What is Regression vs Classification?
Classification predicts a discrete category label ("spam" or "not spam"), while regression predicts a continuous numerical value (house price: €350,000). These are the two fundamental types of supervised machine learning problems — virtually every prediction task falls into one or the other.
Why It Matters
Choosing the right problem type determines the model architecture, loss function, evaluation metrics, and entire approach. Misframing a problem (treating a regression as classification or vice versa) leads to poor results. Understanding this distinction is the first step in any ML project.
How It Works
Classification:
- Output: discrete class label from a finite set
- Examples: spam detection (spam/not spam), image recognition (cat/dog/bird), diagnosis (positive/negative)
- Loss functions: cross-entropy, hinge loss
- Metrics: accuracy, precision, recall, F1, AUC-ROC
- Models: logistic regression, random forest, SVM, neural network classifier
Regression:
- Output: continuous numerical value
- Examples: house price prediction (€350K), temperature forecasting (21.5°C), stock price prediction, demand estimation
- Loss functions: MSE (mean squared error), MAE (mean absolute error)
- Metrics: RMSE, MAE, R² score
- Models: linear regression, polynomial regression, random forest regressor, neural network regressor
How to decide:
- "Which category?" → Classification
- "How much/many?" → Regression
- "Will it rain?" (yes/no) → Classification
- "How many mm of rain?" → Regression
Grey areas:
- Ordinal classification — classes have an order (low/medium/high risk) — can be treated as classification or regression
- Binning — converting continuous values into categories (age → "young/middle/senior") turns regression into classification
- Probability output — classifiers can output probabilities (0.87 = 87% likely spam), blurring the line
LLMs and classification/regression:
- LLMs perform classification via prompting: "Classify this review as positive or negative"

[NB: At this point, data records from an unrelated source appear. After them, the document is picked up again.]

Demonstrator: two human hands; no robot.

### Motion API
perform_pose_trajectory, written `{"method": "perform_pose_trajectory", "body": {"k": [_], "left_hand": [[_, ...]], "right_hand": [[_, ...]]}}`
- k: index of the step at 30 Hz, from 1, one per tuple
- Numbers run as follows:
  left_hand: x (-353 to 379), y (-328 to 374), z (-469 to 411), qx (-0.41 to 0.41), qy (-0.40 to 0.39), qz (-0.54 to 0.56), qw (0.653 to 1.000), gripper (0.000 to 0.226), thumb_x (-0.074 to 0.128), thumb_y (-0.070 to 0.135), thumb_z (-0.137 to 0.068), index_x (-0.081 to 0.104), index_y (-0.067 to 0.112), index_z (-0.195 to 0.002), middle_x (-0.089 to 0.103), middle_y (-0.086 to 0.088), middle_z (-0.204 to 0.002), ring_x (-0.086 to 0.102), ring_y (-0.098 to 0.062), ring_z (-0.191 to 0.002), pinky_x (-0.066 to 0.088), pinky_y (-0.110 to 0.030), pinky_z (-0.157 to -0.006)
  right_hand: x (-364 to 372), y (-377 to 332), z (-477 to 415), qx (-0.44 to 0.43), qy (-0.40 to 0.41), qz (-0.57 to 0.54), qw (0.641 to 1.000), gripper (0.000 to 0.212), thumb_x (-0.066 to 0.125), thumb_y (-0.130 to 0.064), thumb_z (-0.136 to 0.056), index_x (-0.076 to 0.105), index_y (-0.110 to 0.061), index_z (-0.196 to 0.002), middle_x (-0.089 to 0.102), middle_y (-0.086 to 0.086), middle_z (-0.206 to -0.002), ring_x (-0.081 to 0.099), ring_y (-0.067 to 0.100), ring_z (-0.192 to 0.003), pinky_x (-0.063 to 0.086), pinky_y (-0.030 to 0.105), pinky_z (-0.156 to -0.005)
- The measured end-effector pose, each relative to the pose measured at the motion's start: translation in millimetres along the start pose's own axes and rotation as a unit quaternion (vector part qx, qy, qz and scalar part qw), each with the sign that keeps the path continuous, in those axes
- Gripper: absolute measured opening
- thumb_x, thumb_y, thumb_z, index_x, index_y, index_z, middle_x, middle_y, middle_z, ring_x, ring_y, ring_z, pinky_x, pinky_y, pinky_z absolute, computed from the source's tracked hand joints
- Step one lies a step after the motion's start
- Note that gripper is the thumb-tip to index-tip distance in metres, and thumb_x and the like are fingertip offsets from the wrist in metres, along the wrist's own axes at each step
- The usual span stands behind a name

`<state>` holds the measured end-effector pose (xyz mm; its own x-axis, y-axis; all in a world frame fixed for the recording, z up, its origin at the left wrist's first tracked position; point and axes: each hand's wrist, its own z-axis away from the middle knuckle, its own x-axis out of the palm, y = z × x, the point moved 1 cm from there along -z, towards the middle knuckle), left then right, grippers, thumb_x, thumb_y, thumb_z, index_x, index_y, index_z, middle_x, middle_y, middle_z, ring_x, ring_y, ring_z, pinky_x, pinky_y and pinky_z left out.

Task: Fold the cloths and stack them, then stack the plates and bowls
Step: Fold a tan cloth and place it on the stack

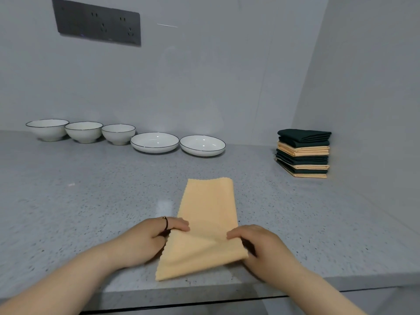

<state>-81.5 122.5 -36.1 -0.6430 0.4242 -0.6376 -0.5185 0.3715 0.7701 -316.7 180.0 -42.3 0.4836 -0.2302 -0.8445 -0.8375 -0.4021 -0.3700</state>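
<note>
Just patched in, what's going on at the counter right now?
A person is midway through folding an orange cloth on the speckled counter. The left hand and right hand each grip its near end, lifting that end off the surface. A stack of folded cloths, dark green and orange, sits at the far right by the wall. Three bowls and two plates stand in a row along the back, not yet stacked.

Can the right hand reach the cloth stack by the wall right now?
Probably yes: only bare countertop lies between the right hand and the cloth stack, though its grip is busy on the orange cloth.
</note>
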Motion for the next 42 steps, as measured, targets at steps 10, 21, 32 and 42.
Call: {"method": "perform_pose_trajectory", "body": {"k": [10,21,32,42], "left_hand": [[-1,11,-23,-0.039,0.088,0.011,0.995,0.023,0.066,0.023,-0.083,0.05,0.039,-0.082,0.058,0.021,-0.086,0.055,0.006,-0.077,0.039,-0.001,-0.063],[3,10,-69,-0.161,0.182,-0.058,0.968,0.041,0.056,0.031,-0.088,0.029,0.021,-0.06,0.033,0.006,-0.058,0.034,-0.012,-0.056,0.024,-0.024,-0.051],[13,38,-112,-0.006,0.105,-0.348,0.932,0.05,0.028,0.03,-0.099,0.016,0.019,-0.147,0.015,0.003,-0.155,0.008,-0.011,-0.144,0.0,-0.03,-0.116],[29,26,-141,-0.011,0.098,-0.35,0.931,0.042,0.025,0.024,-0.1,0.034,0.02,-0.141,0.041,0.004,-0.142,0.037,-0.016,-0.129,0.02,-0.023,-0.108]], "right_hand": [[-9,1,-36,0.218,0.014,-0.214,0.952,0.03,0.045,-0.017,-0.095,0.046,-0.024,-0.066,0.046,-0.012,-0.061,0.041,0.0,-0.057,0.034,0.011,-0.052],[5,19,-92,0.351,-0.072,-0.02,0.934,0.042,0.036,-0.033,-0.097,0.03,-0.02,-0.058,0.036,-0.005,-0.06,0.033,0.009,-0.054,0.023,0.023,-0.048],[9,27,-104,0.366,-0.124,0.025,0.922,0.04,0.038,-0.036,-0.096,0.034,-0.02,-0.059,0.04,-0.005,-0.062,0.039,0.011,-0.058,0.026,0.023,-0.05],[6,22,-102,0.347,-0.097,0.025,0.932,0.049,0.042,-0.035,-0.095,0.024,-0.016,-0.137,0.054,0.005,-0.122,0.054,0.022,-0.107,0.037,0.027,-0.074]]}}
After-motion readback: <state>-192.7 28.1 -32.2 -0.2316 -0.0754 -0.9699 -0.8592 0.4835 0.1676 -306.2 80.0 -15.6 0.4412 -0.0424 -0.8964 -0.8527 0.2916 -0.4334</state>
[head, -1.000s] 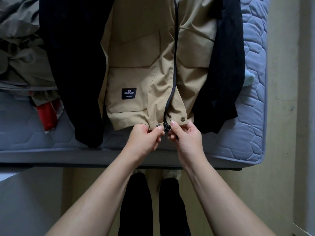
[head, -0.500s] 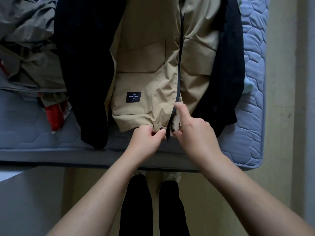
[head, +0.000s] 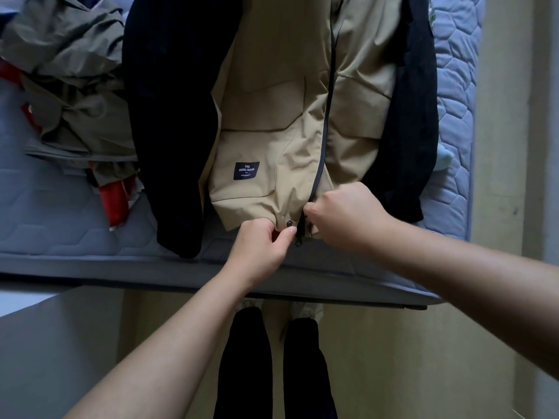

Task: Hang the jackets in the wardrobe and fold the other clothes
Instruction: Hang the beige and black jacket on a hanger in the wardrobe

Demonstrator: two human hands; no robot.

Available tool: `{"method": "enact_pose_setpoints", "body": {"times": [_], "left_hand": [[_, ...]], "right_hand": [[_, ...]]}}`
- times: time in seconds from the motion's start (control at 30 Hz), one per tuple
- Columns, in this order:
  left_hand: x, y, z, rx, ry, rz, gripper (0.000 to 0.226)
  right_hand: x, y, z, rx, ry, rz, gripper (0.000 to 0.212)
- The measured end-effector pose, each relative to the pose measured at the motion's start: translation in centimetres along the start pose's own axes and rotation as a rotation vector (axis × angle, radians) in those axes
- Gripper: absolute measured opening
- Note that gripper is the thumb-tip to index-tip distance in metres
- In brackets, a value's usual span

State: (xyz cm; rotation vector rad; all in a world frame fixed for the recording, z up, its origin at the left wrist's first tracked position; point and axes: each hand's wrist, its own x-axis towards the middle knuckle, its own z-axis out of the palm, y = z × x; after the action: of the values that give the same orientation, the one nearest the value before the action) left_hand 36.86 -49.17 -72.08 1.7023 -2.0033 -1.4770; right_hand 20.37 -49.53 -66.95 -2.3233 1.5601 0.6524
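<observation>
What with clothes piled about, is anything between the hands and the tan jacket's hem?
Nothing visible does. The left hand pinches the jacket by its hem, beside the snap; the right hand grips it where the zip ends.

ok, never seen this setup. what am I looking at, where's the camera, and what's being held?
There is no machine here: a person is working with bare hands. The current picture comes from a wide-angle camera worn on the head, looking forward and down. That is why both forearms reach in from the bottom and the person's legs show below.

A tan jacket lies spread on a grey mattress, with black fabric along both its sides. A heap of clothes, olive and red, sits to its left.

The left hand pinches the jacket's bottom hem beside a metal snap. The right hand is curled at the lower end of the zip. It seems to grip the slider, but its fingertips are hidden.
</observation>
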Motion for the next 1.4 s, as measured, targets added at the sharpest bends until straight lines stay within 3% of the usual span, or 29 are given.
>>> {"method": "enact_pose_setpoints", "body": {"times": [0.2, 0.4, 0.47, 0.53, 0.6, 0.67, 0.7, 0.77, 0.83, 0.93, 1.1, 1.27, 1.33, 1.4], "left_hand": [[-1.9, -3.0, 0.6, -0.019, 0.008, -0.061, 0.059], [-1.2, -4.9, 0.5, -0.016, -0.094, -0.323, 0.044], [-0.2, -4.0, -0.3, -0.137, -0.208, -0.515, 0.042], [0.7, -2.0, -1.7, -0.163, -0.442, -0.704, 0.052], [1.9, 0.1, -3.1, 0.188, -0.510, -0.582, 0.053], [3.5, 2.3, -3.6, 0.654, -0.183, -0.229, 0.042], [4.3, 3.7, -3.6, 0.711, -0.034, -0.096, 0.042], [6.1, 5.7, -2.9, 0.695, 0.015, 0.013, 0.046], [7.4, 6.5, -1.9, 0.678, -0.083, 0.061, 0.036], [7.7, 6.2, -1.3, 0.639, -0.070, 0.192, 0.022], [7.7, 4.9, -3.0, 0.578, -0.075, 0.294, 0.044], [7.3, 4.5, -4.8, 0.593, -0.110, 0.351, 0.044], [7.0, 4.7, -4.6, 0.568, -0.109, 0.338, 0.044], [6.8, 4.7, -4.3, 0.510, -0.095, 0.307, 0.043]], "right_hand": [[2.0, 4.2, -1.9, -0.094, 0.105, 0.090, 0.020], [3.7, 6.3, -3.1, -0.075, 0.059, 0.087, 0.014], [3.7, 6.3, -3.0, -0.045, 0.035, 0.089, 0.014], [3.8, 6.4, -3.1, -0.001, 0.021, 0.109, 0.017], [3.8, 6.7, -3.5, 0.060, 0.020, 0.116, 0.018], [4.0, 6.9, -3.8, 0.102, 0.028, 0.102, 0.018], [4.1, 7.0, -4.0, 0.111, 0.022, 0.090, 0.021], [4.2, 7.1, -4.2, 0.110, -0.019, 0.067, 0.025], [4.3, 7.2, -4.1, 0.093, -0.046, 0.055, 0.023], [4.2, 7.2, -3.8, 0.017, -0.005, 0.031, 0.018], [4.8, 7.6, -5.1, -0.014, 0.072, 0.003, 0.016], [5.4, 8.7, -6.5, -0.006, 0.152, -0.028, 0.018], [5.5, 9.4, -6.0, 0.199, 0.105, 0.049, 0.015], [5.6, 9.4, -4.9, 0.736, 0.041, 0.277, 0.016]]}}
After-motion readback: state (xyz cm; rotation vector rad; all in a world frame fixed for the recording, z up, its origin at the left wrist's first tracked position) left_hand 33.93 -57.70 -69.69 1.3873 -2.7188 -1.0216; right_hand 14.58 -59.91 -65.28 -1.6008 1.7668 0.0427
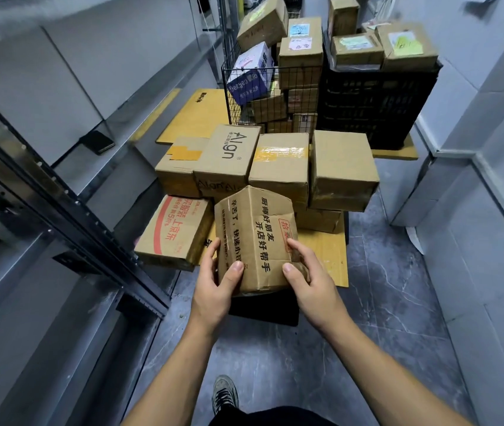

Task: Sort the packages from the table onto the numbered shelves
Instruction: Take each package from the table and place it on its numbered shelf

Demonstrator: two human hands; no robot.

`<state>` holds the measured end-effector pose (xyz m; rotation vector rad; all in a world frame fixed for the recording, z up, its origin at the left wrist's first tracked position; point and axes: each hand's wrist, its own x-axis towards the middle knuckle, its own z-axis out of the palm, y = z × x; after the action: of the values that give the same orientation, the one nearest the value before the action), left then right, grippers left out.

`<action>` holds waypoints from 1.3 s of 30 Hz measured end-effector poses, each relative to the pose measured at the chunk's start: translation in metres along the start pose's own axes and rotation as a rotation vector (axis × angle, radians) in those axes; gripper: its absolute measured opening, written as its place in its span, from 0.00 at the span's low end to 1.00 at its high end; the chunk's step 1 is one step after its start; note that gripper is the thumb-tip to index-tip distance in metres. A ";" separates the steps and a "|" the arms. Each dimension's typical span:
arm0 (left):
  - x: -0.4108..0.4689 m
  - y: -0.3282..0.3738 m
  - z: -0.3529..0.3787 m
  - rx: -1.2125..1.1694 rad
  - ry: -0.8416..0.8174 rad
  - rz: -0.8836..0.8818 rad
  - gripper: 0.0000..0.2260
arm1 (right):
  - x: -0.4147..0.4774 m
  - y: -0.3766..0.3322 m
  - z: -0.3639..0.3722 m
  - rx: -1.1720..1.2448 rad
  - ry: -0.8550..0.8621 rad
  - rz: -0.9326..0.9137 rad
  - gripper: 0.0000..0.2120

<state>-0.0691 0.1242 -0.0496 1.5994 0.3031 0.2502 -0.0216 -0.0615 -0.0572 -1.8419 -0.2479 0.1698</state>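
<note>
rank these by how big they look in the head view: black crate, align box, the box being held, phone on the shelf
1. black crate
2. held box, but it is nearest the camera, so its lead over the next is unsure
3. Align box
4. phone, clearly smallest

Surroundings, head view: aisle floor, two containers, loose items.
Grey marbled floor tiles (382,302) with pale veining. A black wire basket (232,87) stands just left of a black slatted plastic crate (376,99) at the far end; whether they touch cannot be told. A dark flat phone-like slab (97,142) lies at left, well apart from the basket. A white paper scrap (415,239) lies on the tiles at the foot of the pale right wall panel (490,133). One dark laced shoe (224,393) at bottom centre, sole down.
</note>
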 end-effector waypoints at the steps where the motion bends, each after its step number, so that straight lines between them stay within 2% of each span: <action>1: -0.001 -0.001 -0.002 0.011 0.011 0.002 0.33 | 0.000 -0.001 -0.001 -0.033 0.010 -0.007 0.19; 4: -0.004 -0.004 -0.006 0.048 0.032 0.000 0.31 | 0.003 -0.005 -0.001 -0.073 0.016 0.006 0.21; 10: -0.010 0.008 -0.003 0.203 0.007 0.089 0.30 | 0.007 -0.010 0.009 0.019 -0.025 0.094 0.42; 13: -0.009 0.010 0.001 0.118 0.036 0.075 0.28 | 0.004 -0.011 0.012 0.101 -0.014 0.076 0.36; 16: -0.007 0.011 -0.003 -0.159 0.070 -0.031 0.18 | 0.004 -0.009 0.010 0.242 -0.026 0.087 0.22; 17: -0.005 0.012 -0.004 -0.204 0.061 -0.073 0.16 | 0.005 -0.009 0.010 0.301 -0.017 0.107 0.20; 19: -0.004 0.012 -0.005 -0.200 0.056 -0.127 0.13 | 0.007 -0.009 0.009 0.444 0.035 0.185 0.17; 21: -0.003 0.007 -0.006 -0.081 0.049 -0.140 0.11 | 0.007 -0.010 0.008 0.555 0.059 0.245 0.15; 24: -0.003 0.002 -0.006 0.049 -0.020 -0.175 0.19 | 0.005 -0.008 0.008 0.584 0.042 0.267 0.16; 26: -0.002 0.001 -0.005 -0.036 -0.064 -0.222 0.24 | 0.005 -0.006 0.007 0.600 0.035 0.273 0.17; 29: -0.001 0.001 -0.004 -0.125 -0.099 -0.244 0.24 | 0.006 -0.004 0.006 0.573 0.026 0.252 0.16; 32: -0.002 -0.003 -0.005 -0.111 -0.048 -0.185 0.22 | 0.006 -0.002 0.004 0.458 0.039 0.163 0.15; 34: -0.003 -0.006 -0.007 -0.077 -0.007 -0.149 0.25 | 0.005 0.000 0.002 0.315 0.080 0.080 0.19; 37: -0.004 -0.007 -0.012 -0.018 0.059 -0.123 0.36 | 0.002 0.000 0.001 0.136 0.120 -0.029 0.24; 39: -0.004 -0.008 -0.014 0.016 0.063 -0.114 0.33 | 0.002 0.001 0.002 0.113 0.092 -0.050 0.22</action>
<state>-0.0777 0.1360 -0.0573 1.5860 0.4443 0.2111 -0.0198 -0.0594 -0.0582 -1.7252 -0.2159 0.0627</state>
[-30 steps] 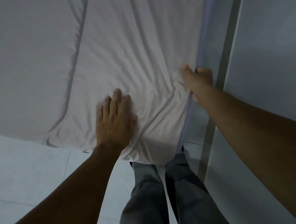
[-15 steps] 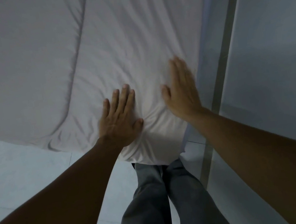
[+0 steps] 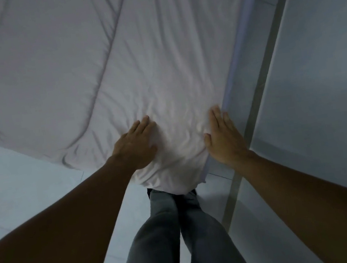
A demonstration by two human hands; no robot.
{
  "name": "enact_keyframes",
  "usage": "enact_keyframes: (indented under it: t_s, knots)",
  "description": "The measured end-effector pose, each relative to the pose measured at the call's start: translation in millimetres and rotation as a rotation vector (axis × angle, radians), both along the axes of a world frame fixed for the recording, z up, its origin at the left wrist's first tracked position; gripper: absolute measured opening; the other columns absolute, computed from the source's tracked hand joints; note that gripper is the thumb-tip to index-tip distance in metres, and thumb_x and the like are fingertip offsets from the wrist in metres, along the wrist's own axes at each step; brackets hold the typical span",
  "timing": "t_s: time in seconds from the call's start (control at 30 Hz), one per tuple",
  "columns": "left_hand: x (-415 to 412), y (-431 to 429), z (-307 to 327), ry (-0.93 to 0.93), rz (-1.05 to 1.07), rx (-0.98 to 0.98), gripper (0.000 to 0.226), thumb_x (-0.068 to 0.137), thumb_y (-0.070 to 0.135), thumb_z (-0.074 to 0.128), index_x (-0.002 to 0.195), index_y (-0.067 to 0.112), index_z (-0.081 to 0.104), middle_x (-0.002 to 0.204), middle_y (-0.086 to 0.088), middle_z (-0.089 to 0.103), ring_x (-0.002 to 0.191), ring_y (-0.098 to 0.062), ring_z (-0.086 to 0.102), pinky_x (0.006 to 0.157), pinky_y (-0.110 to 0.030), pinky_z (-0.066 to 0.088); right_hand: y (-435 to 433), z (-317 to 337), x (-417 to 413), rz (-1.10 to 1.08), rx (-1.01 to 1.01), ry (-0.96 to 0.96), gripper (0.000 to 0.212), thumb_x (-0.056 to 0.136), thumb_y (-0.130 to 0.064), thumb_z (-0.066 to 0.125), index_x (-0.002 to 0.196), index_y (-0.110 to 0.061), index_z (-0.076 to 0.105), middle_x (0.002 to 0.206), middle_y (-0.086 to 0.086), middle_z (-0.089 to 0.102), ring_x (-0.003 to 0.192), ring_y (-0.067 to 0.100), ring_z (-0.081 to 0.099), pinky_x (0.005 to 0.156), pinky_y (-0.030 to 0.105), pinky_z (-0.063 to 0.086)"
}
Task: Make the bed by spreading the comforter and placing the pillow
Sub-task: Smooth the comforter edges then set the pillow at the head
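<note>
While both of your palms lie flat on the comforter (image 3: 145,56), nothing is gripped: the fingers (image 3: 142,125) of your left hand (image 3: 135,147) are straight and close together, pressing the cloth, and those of your right hand (image 3: 225,139) are likewise straight and together, thumb held out to the side. The comforter spreads away ahead of your fingertips across the bed, and its near corner (image 3: 174,176) hangs behind the heels of both hands, above your trousers (image 3: 161,234). Between the two hands the cloth is bunched in fine creases (image 3: 179,128); beyond the fingertips it lies smoother. Along the little-finger side of your right hand runs a pale lilac edge (image 3: 242,42), then a grey strip (image 3: 270,60) and the wall (image 3: 330,85). You seem to be smoothing this corner. Pushing the palms toward each other would heap the creases higher instead of flattening them, and pressing down while drawing back toward yourself could drag the corner off the bed to the floor (image 3: 17,177). Your right hand sits so near the lilac edge that a sideways stroke may slip off it into the narrow space by the wall. No pillow is in view, so that step looks not yet done.
</note>
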State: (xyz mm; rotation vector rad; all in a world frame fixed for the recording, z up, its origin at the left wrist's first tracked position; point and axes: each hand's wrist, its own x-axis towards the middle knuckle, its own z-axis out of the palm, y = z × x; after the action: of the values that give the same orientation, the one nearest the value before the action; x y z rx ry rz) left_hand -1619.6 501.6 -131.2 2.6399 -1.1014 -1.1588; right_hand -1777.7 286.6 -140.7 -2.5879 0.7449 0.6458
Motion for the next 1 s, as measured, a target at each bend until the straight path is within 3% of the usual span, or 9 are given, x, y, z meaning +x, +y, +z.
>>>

- LLMs perform regression less naturally but can: "Estimate the price of this house given..."
- For high-volume tasks, purpose-built classifiers/regressors are more efficient than LLMs
Example
A real estate company uses both: a classifier determines the property type (apartment/house/commercial) and a regressor predicts the sale price. Same input data (location, size, age, features), but two different prediction tasks requiring different models and evaluation metrics.